1. Spatiotemporal control of growth-factor signal transduction by optogenetics
Cells are constantly making decisions in response to their environments. Intracellular signal transduction transmits external stimuli into the cell interior and regulates transcription and translation. Growth factor-mediated signal transduction regulates a wide spectrum of cellular functions such as cell proliferation, differentiation, migration, and apoptosis. Dysregulated growth factor signaling has been observed in various diseases including cancers or neurological disorders. Intriguingly, different growth factors trigger distinct cellular functions via activation of similar downstream signaling cascades such as the mitogen activated protein kinase (MAPK), phosphoinositide 3-kinase (PI3K)-AKT, and phospholipase C (PLC). Consequently, a central question in growth-factor mediated signal transduction is how the same set of signaling cascades elicits such diverse yet specific cellular outcomes.

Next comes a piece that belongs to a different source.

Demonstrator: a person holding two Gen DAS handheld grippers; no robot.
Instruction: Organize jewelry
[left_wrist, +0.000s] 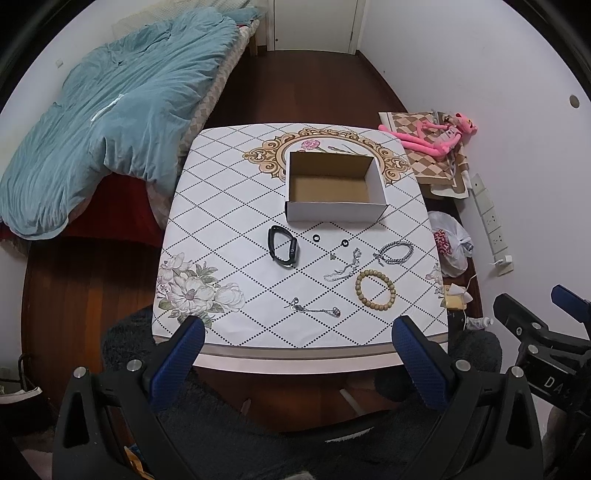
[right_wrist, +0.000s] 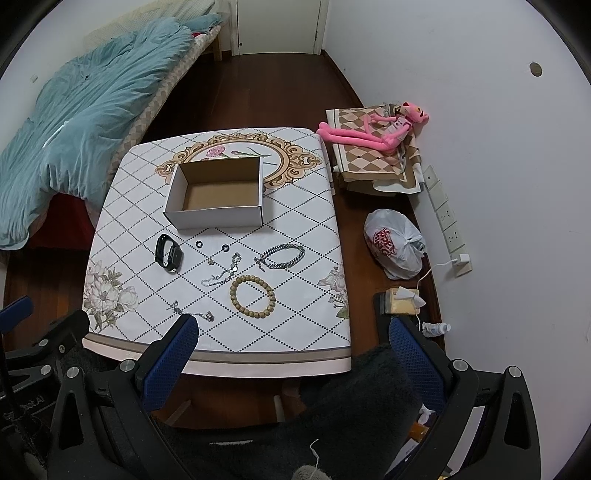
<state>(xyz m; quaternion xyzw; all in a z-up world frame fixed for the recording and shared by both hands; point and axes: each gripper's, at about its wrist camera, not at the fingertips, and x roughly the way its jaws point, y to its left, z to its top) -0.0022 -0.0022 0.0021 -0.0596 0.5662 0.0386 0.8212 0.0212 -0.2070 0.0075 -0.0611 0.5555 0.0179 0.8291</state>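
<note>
Left wrist view: white diamond-patterned table (left_wrist: 229, 236) sitting on dark wood floor (left_wrist: 310, 85) beside teal-quilted bed (left_wrist: 122, 110); left gripper (left_wrist: 297, 345) and right gripper (right_wrist: 293, 345) both hovering spread wide, empty.

The right gripper (right_wrist: 293, 332) hangs over the near edge of the table (right_wrist: 303, 229), its blue jaws spread wide and empty. An open cardboard box (right_wrist: 218, 192) sits toward the far edge, nothing visible inside. Nearer lie a black watch (right_wrist: 168, 253), a silver chain bracelet (right_wrist: 283, 256), and a wooden bead bracelet (right_wrist: 252, 296). A thin chain (right_wrist: 192, 312) lies just beside the left jaw.
</note>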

Previous research has suggested that cells employ spatiotemporal regulation of their signaling cascades to convey specificity of cell fate determination. For instance, epidermal growth factor (EGF) triggers a transient MAPK activation and induces cell proliferation; nerve growth factor (NGF) triggers a sustained MAPK activation and induces cell differentiation. Directed cell migration is driven by asymmetric subcellular activation of actin dynamics. Conventional pharmacological and genetic approaches have continuously expanding our knowledge base of signaling components involved in signaling networks. These approaches, however, lack the resolution of spatial and temporal control. A better understanding of signaling mechanisms therefore calls for new tools that can precisely control intracellular signaling in both space and time.

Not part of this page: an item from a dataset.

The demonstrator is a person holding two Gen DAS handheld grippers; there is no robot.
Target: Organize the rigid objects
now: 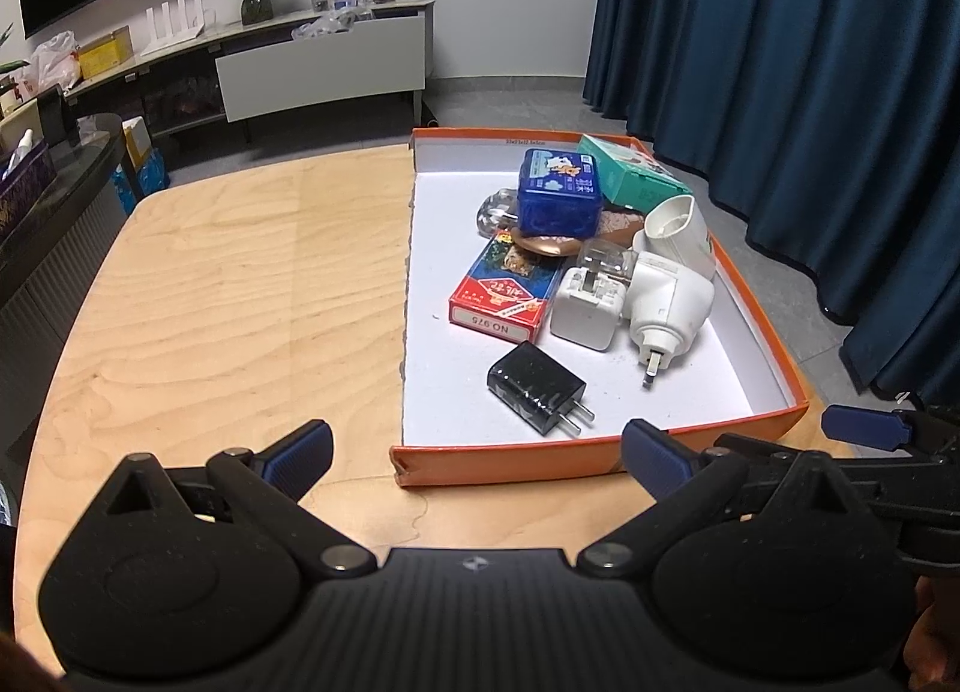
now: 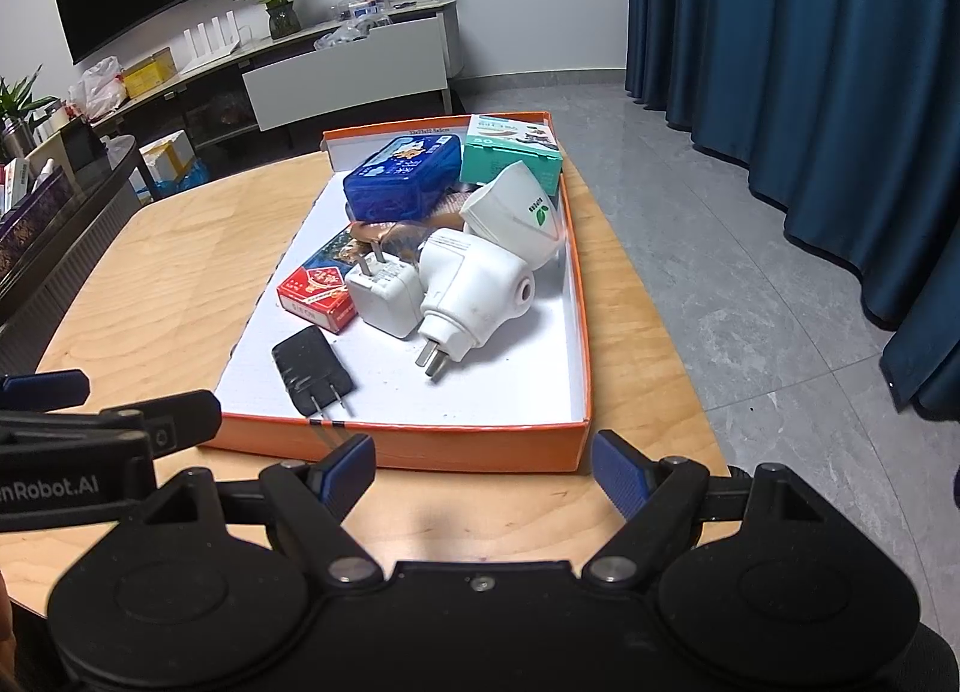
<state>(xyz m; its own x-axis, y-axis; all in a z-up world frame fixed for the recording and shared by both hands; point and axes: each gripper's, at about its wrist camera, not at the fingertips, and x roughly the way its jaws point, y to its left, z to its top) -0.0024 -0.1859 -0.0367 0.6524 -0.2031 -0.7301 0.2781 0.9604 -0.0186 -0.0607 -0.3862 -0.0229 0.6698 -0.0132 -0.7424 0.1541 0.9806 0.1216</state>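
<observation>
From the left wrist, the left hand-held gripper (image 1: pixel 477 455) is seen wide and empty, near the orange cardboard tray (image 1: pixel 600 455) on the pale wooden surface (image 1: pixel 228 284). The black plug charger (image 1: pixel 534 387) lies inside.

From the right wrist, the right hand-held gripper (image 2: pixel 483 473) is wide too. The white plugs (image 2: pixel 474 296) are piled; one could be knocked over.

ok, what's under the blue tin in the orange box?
The blue tin sits atop the pile. A copper-coloured flat piece and a clear glass knob stick out from beneath it. Whatever lies directly under its middle is covered, so I cannot tell.
</observation>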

Optogenetics combines the power of light and genetics and enables precise spatial and temporal control of individual signaling cascades. Our previous work used light to control the MAPK signaling pathway and quantitatively revealed the kinetic effect of the MAPK signaling on cell differentiation. In the long term, we aim to 1) extend optogenetic modules for activating other growth factor signaling pathways, 2) dissect how spatiotemporal regulation of growth-factor signal pathways determine cell fate, and 3) develop new optogenetic tools using protein engineering, computation, and genetic screening.

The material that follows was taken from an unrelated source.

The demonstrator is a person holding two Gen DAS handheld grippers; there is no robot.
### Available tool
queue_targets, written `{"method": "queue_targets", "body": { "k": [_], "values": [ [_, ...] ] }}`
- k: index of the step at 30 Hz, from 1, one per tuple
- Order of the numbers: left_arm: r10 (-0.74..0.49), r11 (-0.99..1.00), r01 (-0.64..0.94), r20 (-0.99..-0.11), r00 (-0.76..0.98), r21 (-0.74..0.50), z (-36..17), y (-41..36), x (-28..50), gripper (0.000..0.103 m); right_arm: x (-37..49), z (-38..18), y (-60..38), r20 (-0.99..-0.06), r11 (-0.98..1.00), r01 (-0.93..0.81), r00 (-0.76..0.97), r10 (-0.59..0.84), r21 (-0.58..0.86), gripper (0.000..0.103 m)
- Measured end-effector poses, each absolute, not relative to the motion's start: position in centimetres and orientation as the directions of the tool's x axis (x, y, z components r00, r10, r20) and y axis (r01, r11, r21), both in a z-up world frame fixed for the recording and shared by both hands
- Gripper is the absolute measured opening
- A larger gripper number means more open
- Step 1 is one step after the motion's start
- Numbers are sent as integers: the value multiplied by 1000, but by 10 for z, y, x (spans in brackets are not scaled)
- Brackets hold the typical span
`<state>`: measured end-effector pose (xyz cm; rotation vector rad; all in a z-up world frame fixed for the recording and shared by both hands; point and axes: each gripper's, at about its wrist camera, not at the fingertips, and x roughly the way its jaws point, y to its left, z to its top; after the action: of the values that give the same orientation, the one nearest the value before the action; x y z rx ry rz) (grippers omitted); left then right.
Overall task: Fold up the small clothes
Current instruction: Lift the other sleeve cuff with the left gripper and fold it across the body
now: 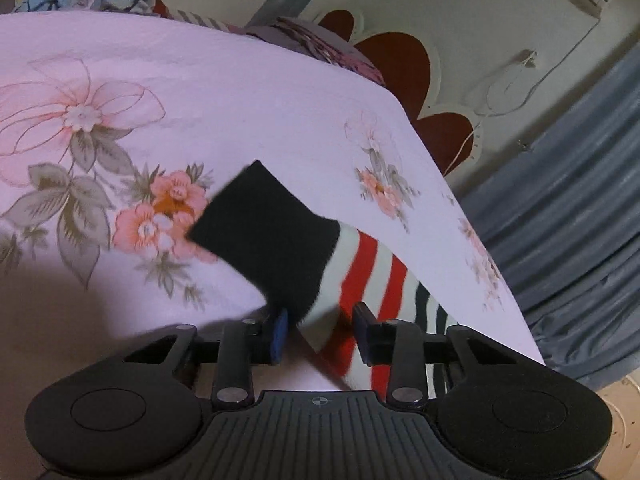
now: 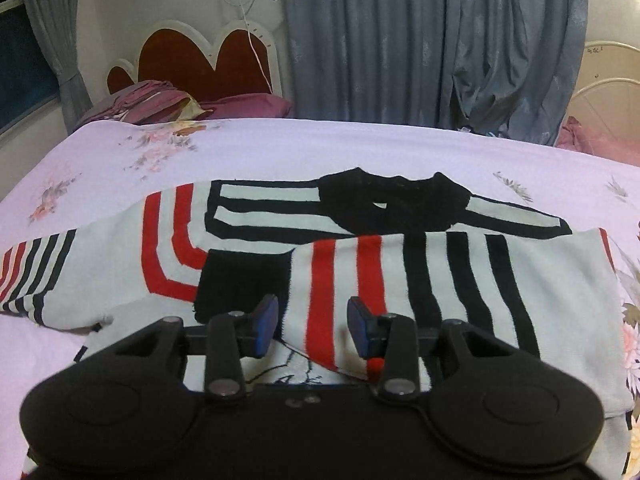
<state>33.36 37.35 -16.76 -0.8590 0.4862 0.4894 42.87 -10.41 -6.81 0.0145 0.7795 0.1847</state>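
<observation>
While striped sweater [image 2: 360, 264] lies spread, print unreadable.

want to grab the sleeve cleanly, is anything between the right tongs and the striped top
Nothing visible. The right tongs hang open right over the striped top on the floral bedsheet, with only its own folded-over sleeve beneath them.

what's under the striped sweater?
The sweater lies on a pink floral bedsheet, visible all around it. One sleeve is folded across the body, covering part of the front. The sheet beneath the sweater is hidden.
</observation>
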Motion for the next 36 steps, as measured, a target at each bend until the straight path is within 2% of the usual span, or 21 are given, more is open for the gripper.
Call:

2. Axonal transport in neurological disorders
Neurons are the most polarized cell types, extending processes 10,000 times the size of their cell bodies. In such a polarized cell, Brownian diffusion is not sufficient to drive efficient communications across the whole neuron cell. For a small molecule to diffuse from the hand to the brain, it will take about 30 years! Instead, communication between different parts of neuronal cells requires active transport. Cargoes containing signaling molecules or newly synthesized proteins are transported along the cytoskeletal tracks of axons, very similar to the vehicle transport on highways. Defective axonal transport has been observed in neurological disorders such as Alzheimer’s disease, Parkinson’s disease, Amyotrophic Lateral Sclerosis (ALS), and Charcot-Marie-Tooth neuropathy, to name a few.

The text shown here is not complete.